* Work required *
Repeat the data below exactly, with every entry included.

BEGIN Dataset excerpts

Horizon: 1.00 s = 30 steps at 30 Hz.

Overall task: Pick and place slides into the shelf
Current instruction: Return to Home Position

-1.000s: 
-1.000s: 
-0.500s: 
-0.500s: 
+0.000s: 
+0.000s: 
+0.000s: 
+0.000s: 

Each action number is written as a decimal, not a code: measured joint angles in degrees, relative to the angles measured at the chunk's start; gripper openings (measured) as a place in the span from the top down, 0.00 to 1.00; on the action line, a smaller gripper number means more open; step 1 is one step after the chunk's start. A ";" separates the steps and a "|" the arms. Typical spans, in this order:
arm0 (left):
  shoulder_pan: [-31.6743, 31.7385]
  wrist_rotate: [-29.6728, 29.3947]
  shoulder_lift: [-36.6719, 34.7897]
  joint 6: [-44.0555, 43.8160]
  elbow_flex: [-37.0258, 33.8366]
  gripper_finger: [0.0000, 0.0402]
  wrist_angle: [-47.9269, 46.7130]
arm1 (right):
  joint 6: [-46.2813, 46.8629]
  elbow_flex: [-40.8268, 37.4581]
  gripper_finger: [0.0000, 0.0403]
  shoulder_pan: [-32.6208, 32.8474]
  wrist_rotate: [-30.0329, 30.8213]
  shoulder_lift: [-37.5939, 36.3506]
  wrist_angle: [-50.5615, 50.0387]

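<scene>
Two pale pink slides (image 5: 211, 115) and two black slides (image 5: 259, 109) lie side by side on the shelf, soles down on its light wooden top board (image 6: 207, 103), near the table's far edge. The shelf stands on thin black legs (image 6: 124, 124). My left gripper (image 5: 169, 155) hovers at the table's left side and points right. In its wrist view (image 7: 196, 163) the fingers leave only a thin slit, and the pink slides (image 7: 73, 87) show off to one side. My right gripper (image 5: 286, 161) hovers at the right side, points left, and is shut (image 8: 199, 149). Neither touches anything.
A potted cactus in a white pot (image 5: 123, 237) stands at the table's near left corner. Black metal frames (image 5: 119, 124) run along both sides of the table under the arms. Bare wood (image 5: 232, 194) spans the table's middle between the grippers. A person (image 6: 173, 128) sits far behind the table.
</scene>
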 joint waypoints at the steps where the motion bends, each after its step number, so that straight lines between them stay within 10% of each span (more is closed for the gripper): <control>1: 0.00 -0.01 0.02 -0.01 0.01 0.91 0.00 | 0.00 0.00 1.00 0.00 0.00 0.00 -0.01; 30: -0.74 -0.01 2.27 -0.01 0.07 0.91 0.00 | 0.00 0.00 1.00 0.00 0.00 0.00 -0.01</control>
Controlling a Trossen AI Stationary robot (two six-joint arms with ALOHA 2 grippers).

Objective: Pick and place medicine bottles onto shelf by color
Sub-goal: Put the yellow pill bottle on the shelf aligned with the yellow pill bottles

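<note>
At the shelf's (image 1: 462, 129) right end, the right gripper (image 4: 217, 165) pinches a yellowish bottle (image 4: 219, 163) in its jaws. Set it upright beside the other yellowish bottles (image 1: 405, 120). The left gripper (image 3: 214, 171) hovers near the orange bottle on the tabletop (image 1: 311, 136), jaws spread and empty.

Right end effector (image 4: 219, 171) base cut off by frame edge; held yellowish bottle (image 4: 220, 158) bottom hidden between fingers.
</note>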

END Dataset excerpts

* Task output *
Horizon: 1.00 s = 30 steps at 30 Hz.

Overall task: Pick and place slides into the shelf
Current instruction: Return to Home Position

-1.000s: 
-1.000s: 
-0.500s: 
-0.500s: 
+0.000s: 
+0.000s: 
+0.000s: 
+0.000s: 

Each action number is written as a decimal, not a code: measured joint angles in degrees, relative to the angles measured at the chunk's start; gripper openings (measured) as a place in the span from the top down, 0.00 to 1.00; on the action line, a smaller gripper number means more open; step 1 is one step after the chunk's start. A ";" separates the steps and a "|" the arms. Typical spans, in this order:
arm0 (left):
  shoulder_pan: [-31.6743, 31.7385]
  wrist_rotate: [-29.6728, 29.3947]
  shoulder_lift: [-36.6719, 34.7897]
  joint 6: [-44.0555, 43.8160]
  elbow_flex: [-37.0258, 33.8366]
  gripper_finger: [0.0000, 0.0402]
  wrist_angle: [-47.9269, 46.7130]
arm1 (right):
  joint 6: [-46.2813, 46.8629]
  elbow_flex: [-40.8268, 37.4581]
  gripper_finger: [0.0000, 0.0403]
  shoulder_pan: [-32.6208, 32.8474]
  wrist_rotate: [-30.0329, 30.8213]
  shoulder_lift: [-37.5939, 36.3506]
  wrist_angle: [-50.5615, 50.0387]

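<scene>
Two pale pink slides (image 5: 211, 115) and two black slides (image 5: 259, 109) lie side by side on the shelf, soles down on its light wooden top board (image 6: 207, 103), near the table's far edge. The shelf stands on thin black legs (image 6: 124, 124). My left gripper (image 5: 169, 155) hovers at the table's left side and points right. In its wrist view (image 7: 196, 163) the fingers leave only a thin slit, and the pink slides (image 7: 73, 87) show off to one side. My right gripper (image 5: 286, 161) hovers at the right side, points left, and is shut (image 8: 199, 149). Neither touches anything.
A potted cactus in a white pot (image 5: 123, 237) stands at the table's near left corner. Black metal frames (image 5: 119, 124) run along both sides of the table under the arms. Bare wood (image 5: 232, 194) spans the table's middle between the grippers. A person (image 6: 173, 128) sits far behind the table.
</scene>
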 joint waypoints at the steps where the motion bends, each after its step number, so that straight lines between them stay within 10% of each span (more is closed for the gripper): <control>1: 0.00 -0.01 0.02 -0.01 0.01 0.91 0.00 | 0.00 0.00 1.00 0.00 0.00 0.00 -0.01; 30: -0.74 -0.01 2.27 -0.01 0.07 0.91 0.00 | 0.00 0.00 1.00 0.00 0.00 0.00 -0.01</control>
Controlling a Trossen AI Stationary robot (two six-joint arms with ALOHA 2 grippers).

Objective: Pick and place medicine bottles onto shelf by color
Sub-goal: Put the yellow pill bottle on the shelf aligned with the yellow pill bottles

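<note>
At the shelf's (image 1: 462, 129) right end, the right gripper (image 4: 217, 165) pinches a yellowish bottle (image 4: 219, 163) in its jaws. Set it upright beside the other yellowish bottles (image 1: 405, 120). The left gripper (image 3: 214, 171) hovers near the orange bottle on the tabletop (image 1: 311, 136), jaws spread and empty.

Right end effector (image 4: 219, 171) base cut off by frame edge; held yellowish bottle (image 4: 220, 158) bottom hidden between fingers.
</note>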

This exercise has been worked through to completion.